Fredrik Laurin (born 4 March 1964) is a Swedish investigative journalist.

== Biography ==
Fredrik Laurin has been working as a journalist since 1989. His most recent assignment was Special projects Editor contributing to Sweden's main investigative programme "Uppdrag granskning" (Mission Investigate) and the investigative desk at SVT Nyheterna (News department).

During fourteen years from 2000 he was part of a team, "Trojkan" with Sven Bergman and Joachim Dyfvermark. and was since 2006 working with them as an investigative reporter/producer for "Uppdrag granskning" at Swedish Television.

Before that as investigative researcher/reporter/producer for the current affairs show "Kalla Fakta" ("Cold Facts") Swedish National TV4 and earlier at the Swedish News Agency TT, the Current Affairs Show "Striptease" on Swedish Television, SVT, and the media newspaper "Resumé".

In 2014, Fredrik Laurin took over as head of the investigative team at Swedish Radio, SR Ekot, but was 1,5 years later headhunted back to SVT as Special Projects Editor.

He lectures on investigative journalism techniques in courses organized, among others, by the Swedish Investigative Reporters and Editors "Grävande Journalister", the Global Investigative Journalism Conferences, GIJN, ARIJ seminars and at the Universities of Stockholm and Gothenburg's School of Journalism.

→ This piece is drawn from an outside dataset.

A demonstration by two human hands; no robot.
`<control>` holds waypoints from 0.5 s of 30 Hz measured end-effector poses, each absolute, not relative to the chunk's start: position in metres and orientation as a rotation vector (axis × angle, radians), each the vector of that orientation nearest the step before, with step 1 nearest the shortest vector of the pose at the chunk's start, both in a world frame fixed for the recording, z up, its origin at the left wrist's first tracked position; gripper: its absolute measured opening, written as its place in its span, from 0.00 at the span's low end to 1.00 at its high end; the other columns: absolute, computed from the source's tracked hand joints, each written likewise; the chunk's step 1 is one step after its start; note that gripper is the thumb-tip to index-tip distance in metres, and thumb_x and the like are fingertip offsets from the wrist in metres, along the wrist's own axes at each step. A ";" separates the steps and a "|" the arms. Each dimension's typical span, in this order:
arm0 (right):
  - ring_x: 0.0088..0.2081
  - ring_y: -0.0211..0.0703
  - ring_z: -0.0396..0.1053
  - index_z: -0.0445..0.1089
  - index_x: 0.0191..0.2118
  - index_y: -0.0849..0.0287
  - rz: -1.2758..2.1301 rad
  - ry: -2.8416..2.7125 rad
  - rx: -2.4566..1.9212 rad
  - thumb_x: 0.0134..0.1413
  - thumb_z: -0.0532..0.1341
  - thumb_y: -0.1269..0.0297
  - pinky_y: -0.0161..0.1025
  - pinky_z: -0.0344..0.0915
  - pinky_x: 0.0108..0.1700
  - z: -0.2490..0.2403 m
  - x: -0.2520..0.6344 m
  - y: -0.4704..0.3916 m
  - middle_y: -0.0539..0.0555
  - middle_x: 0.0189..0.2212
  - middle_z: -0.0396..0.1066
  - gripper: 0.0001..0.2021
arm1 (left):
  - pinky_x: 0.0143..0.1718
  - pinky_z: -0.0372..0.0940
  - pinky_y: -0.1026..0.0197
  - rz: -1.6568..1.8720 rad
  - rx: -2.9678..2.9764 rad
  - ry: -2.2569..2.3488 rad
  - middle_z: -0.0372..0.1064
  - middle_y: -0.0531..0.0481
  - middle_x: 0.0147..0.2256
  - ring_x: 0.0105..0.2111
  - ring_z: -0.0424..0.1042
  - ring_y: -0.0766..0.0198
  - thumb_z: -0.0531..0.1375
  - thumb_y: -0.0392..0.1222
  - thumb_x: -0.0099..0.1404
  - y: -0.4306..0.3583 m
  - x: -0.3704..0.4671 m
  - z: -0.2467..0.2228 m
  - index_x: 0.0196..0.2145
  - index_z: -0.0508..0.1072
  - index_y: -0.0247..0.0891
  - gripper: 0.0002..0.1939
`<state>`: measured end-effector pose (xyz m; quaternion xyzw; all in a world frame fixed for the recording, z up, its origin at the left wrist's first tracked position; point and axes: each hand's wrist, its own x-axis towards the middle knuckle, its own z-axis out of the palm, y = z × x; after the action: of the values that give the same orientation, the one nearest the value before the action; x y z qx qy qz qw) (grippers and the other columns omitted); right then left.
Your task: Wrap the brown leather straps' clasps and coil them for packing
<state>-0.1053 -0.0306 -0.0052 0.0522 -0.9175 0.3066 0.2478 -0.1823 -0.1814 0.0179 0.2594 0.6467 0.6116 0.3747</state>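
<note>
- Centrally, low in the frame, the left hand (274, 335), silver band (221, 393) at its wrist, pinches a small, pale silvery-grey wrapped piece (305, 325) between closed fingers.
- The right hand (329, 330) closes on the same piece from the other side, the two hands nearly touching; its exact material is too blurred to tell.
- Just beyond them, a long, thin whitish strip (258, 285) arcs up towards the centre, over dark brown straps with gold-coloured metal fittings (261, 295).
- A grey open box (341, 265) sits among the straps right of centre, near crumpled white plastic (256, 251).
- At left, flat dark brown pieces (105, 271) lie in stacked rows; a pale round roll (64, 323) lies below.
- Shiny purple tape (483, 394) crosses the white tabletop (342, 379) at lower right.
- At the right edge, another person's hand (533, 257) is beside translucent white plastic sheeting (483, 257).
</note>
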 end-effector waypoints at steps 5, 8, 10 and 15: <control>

In 2018: He was editor of Swedish Televisions "Faktakollen" - a fact checking site in 2018- until leaving for a Knight Wallace Fellowship at University of Michigan.

He's a member of the International Consortium of Investigative Reporters, ICIJ, between 2017 and 2022 on the organizations Network committee responsible for selecting new members.

==Reporting==

Telecom giant and 5G market leader Ericsson had a lot of business in post Saddam-Iraq. Also under ISIS rule of N Iraq. A whistleblower came forward to ICIJ and shared an internal report on the company's dealings with ISIS. Laurin put together a team of reporters at SVT Uppdrag granskning and thoroughly investigated the findings in the report and reported on the issues uncovered together with colleagues at ICIJ. In February 2022, the story broke and Ericssons stock plunged 30% on the news that the company had dealings with ISIS. A criminal investigation in Sweden followed and several lawsuits have been started. The board of directors at Ericsson subsequently lost a vote of no confidence at the AGM.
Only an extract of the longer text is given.